Visões estrangeiras 3
Muita gente já deve ter ouvido falar no livro “O Segredo”, que afirma que basta desejar com fé que os sonhos se tornam realidade. É como uma programação celular: induzimos nossos neurônios a encontrarem um caminho que nos leve à realização de todos os nossos desejos. Verdade ou ficção, há cerca de 5 anos atrás, ao ver fotos da cidade de Budapeste numa revista, meu queixo caiu, babei na página e disse a mim mesma: preciso ver este lugar de perto! E, a cada nova leitura do romance Budapeste do Chico Buarque - foram três -, a vontade crescia ainda mais.
Um fato é inquestionável: estive lá. Meu queixo caiu de novo, a baba virou gelo, mas estive lá. O rio Danúbio, tão importante e inserido na vida da cidade que a divide em duas regiões – Buda, a elevada sobre a colina, e Pest, a plana – é calmo e sereno, de cor indefinida (ao menos no inverno), e sobre ele navegam embarcações de todos os tipos. Além do que, serve de pretexto para uma deslumbrante ponte pênsil, datada de 1849, guardada por quatro imensos leões de pedra, e com um nome impronunciável: Széchenyi, ou Ponte das Correntes. Esta ponte, que liga as antigas cidades de Buda e Pest, liga também o Castelo de Buda, no alto da colina, à Praça Roosevelt (a semelhança com a praça paulista fica só no nome) onde se elevam maravilhosos edifícios de meados do século 19 à primeira década do século 20. De cima da ponte, ou de qualquer lugar mais alto, salta aos olhos a onipresença do enorme, imponente e belíssimo edifício neogótico do Parlamento.
Aliás, apesar da região datar da época dos celtas e ainda possuir resíduos da forte presença romana, em Pest os edifícios barrocos, neoclássicos, art-nouveau e neogóticos convivem harmoniosamente. A observação dos detalhes primorosos de cada um deles faz com que praticamente se esqueça do frio cortante trazido pelo vento que vem do rio. Praças e mais praças, igrejas e mais igrejas, palácios e mais palácios... O lado plano da cidade é um museu de arquitetura, arte e urbanismo.
No lado da colina de Buda, o museu fica ainda mais interessante. O Complexo do Castelo é uma área que compreende uma série de edifícios históricos ladeada por construções residenciais modernas, mas harmoniosamente integradas à paisagem. O castelo, em si, foi construído e reconstruído várias vezes, sendo que a primeira construção data do século 11, e a atual, do século 19. Pode-se ver as ruínas dos calabouços e do fosso que isolava o castelo do lado oposto do rio.

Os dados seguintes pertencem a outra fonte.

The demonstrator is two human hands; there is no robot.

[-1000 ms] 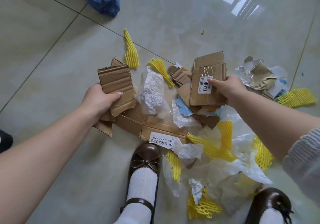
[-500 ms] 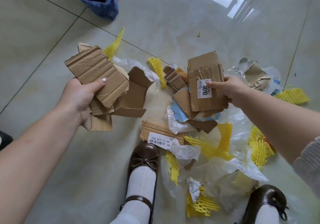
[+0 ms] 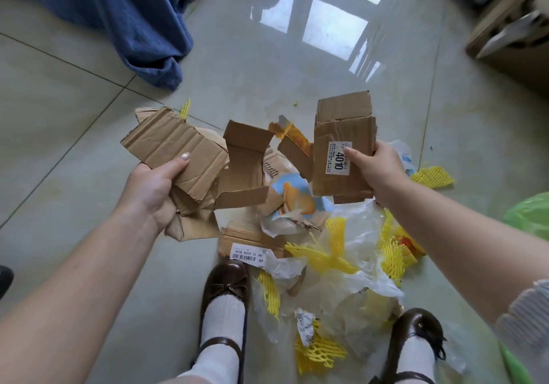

A vista do alto da colina não pode ser descrita. A contemplação deste patrimônio histórico universal, numa tarde ensolarada de céu azul mas temperatura ainda não suficiente para derreter a neve que lindamente dá um toque delicado a tudo, é uma experiência única. Como foi uma experiência única ter nas mãos notas de florints, a moeda nacional, já que a Hungria, apesar de ter entrado oficialmente na Comunidade Européia em 2004, não está muito convencida da imposição do euro, e em Budapeste os comerciantes não o aceitam ou aceitam com restrições, propositalmente oferecendo ao turista um câmbio desencorajador. Aliás, o valor do euro oscila diariamente, o que justifica a existência de tantas casas de câmbio. Que, ainda bem, trazem a palavra “exchange” escritas do lado de fora, pois descobri, a duras penas, que é necessário abrir as estreitas portas dos estabelecimentos comerciais para se verificar do que se trata – um bar, uma livraria, um mercado, uma loja? – já que a língua magiar não nos dá nenhuma dica. A língua que até o diabo respeita... Os húngaros falam muito, e rápido. Lembrei-me de novo do Chico: ouvir o húngaro e tentar separar as palavras é como tentar cortar um rio com faca.
Na última noite, degustando a terceira sopa goulash de minha viagem – esta a mais apimentada de todas, para meu deleite – melancolicamente percebi que Budapeste é uma cidade essencialmente romântica, que pede uma companhia especial. Terei que reprogramar meus neurônios, pois pretendo voltar lá acompanhada. De preferência numa primavera, com as árvores verdes e o Danúbio, quem sabe, azul.